IN ruling himself out of becoming Scotland manager, Graeme Souness only enhanced the idea that he would be a pretty good fit for the job.
He has lived in England for a while now but was back on home soil over the weekend to welcome the latest inductees to the Scottish Football Museum's Hall of Fame.
It soon becomes apparent he has lost none of the pride or passion he brought to each of his 54 appearances for the national team, while his football brain is just as switched on as it was during a stellar playing career. At 59, he would be the ideal age for international management and he looks well on it. But it's just not for him. He was overlooked in favour of George Burley and subsequently decided he no longer had any desire to go back into the dug-out.
Even though the Scotland job is vacant once more, it seems this laddie's not for turning. "It's not for me any more, I've got a wonderful life with what I do now," he said in reference to his media work. "I only have to worry about whether I've got enough make-up on for the cameras. I don't see myself going back any time soon. Johnny Giles said to me after I got sacked at Newcastle that for two years I would be hankering to get back and after that it goes. That's what happened.
"Every job for two years, I was wondering if I should put myself in the frame. But after two years it goes. When I started at Rangers 25 years or so ago, it was old school. You could go in and vent your feelings. Now it's a very different game. Today you are the boss in name only. I don't think I'm best suited for it. The successful ones like Sir Alex [Ferguson] have evolved, to his great credit."
Souness, then, has kept his hand in as a much sought-after and shrewd television pundit. It allows him to keep abreast of the fluctuating fortunes of different teams, players and managers, while also giving him a platform from which to air his considered views. Opinionated without being arrogant, his is a voice usually worth listening to. When he puts forward Joe Jordan as the man he believes should be Craig Levein's successor, it seems only natural to ask him to expand on his thinking. What follows is a glowing commendation of his one-time Scotland team-mate.
"He's a solid citizen, been in and around the highest level of the game all his working life, and the timing would be perfect for him," said Souness. "He has picked up a great deal of knowledge along the way, both in his time as a manager and working with other people. And he's current; he knows what's out there. That's important.
"I think the supporters would relate to him because he's extremely passionate about the job. The vast majority may be too young to remember him as a player but he was your warrior, your perfect No. 9. Nobody enjoyed playing against him and he wore his heart on his sleeve. He's got real credibility and that would count among the players. Nobody can say to him, 'well, you've not done it'. Because he's done it more than once. He's the kind of guy who gets immediate respect in a dressing room. He's got presence, he's calm, he is extremely passionate about the game, about Scotland, and I think he ticks all the boxes. There isn't a better candidate right now."

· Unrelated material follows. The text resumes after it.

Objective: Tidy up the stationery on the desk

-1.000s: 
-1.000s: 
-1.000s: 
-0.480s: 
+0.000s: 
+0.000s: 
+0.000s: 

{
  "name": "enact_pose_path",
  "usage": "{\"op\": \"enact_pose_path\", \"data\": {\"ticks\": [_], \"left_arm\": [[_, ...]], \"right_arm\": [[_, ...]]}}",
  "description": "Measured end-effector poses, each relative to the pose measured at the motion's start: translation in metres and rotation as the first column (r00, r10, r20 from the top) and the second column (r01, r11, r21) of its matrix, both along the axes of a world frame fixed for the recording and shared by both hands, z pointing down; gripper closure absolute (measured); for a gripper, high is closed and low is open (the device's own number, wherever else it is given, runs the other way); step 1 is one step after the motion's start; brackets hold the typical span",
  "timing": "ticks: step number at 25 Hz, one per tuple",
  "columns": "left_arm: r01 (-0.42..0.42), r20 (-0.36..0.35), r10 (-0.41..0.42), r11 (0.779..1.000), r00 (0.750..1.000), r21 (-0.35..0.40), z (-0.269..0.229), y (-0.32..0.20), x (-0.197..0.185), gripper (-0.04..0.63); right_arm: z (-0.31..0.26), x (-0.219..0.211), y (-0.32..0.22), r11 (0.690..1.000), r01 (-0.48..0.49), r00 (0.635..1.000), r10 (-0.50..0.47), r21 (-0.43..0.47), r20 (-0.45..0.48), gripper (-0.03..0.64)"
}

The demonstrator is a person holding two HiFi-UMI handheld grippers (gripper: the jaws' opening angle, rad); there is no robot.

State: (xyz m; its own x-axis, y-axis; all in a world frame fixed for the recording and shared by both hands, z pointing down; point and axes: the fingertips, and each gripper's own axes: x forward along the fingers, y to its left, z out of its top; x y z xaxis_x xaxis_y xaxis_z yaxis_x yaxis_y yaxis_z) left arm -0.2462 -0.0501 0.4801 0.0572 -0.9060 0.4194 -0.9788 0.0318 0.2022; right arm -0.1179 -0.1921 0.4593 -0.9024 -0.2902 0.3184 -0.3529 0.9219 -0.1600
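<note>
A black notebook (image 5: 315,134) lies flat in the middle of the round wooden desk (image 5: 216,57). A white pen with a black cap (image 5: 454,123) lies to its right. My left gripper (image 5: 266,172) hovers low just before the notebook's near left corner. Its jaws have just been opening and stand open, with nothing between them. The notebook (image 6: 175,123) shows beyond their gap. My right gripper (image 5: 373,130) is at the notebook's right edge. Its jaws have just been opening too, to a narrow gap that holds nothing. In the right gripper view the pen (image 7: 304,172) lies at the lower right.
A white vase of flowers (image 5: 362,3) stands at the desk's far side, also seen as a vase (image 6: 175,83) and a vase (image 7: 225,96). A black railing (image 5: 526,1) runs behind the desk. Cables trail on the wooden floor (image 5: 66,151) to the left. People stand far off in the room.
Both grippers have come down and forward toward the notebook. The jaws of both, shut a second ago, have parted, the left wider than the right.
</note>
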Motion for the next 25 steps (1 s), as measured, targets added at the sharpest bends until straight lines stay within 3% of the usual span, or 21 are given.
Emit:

To say things have changed somewhat on the international front since Souness was in his pomp would be something of an understatement. From reaching the World Cup finals five times in a row – "We qualified regularly and England didn't. The shoe was on the other foot and we could take the piss. And we did" – Scotland have slumped so far in recent years that they are now propping up their qualifying section with thoughts of reaching Brazil in two years' time long since gone.
It would be only natural if such a scenario put off some prospective Scotland managers but Souness doesn't believe that would be the case. "For people who want to be involved in management, Scottish people especially, it is attractive," he insisted. "We have a great tradition here. Any manager taking the job knows that, if you get a couple of good results, Hampden is going to be full every time you play.
"We have a really passionate support and that is attractive to anyone in football, because you want to work with people who are passionate. A couple of results and it will be a very different atmosphere for home games here, with the stadium full, everyone looking forward to it, and the team playing with a bit of belief."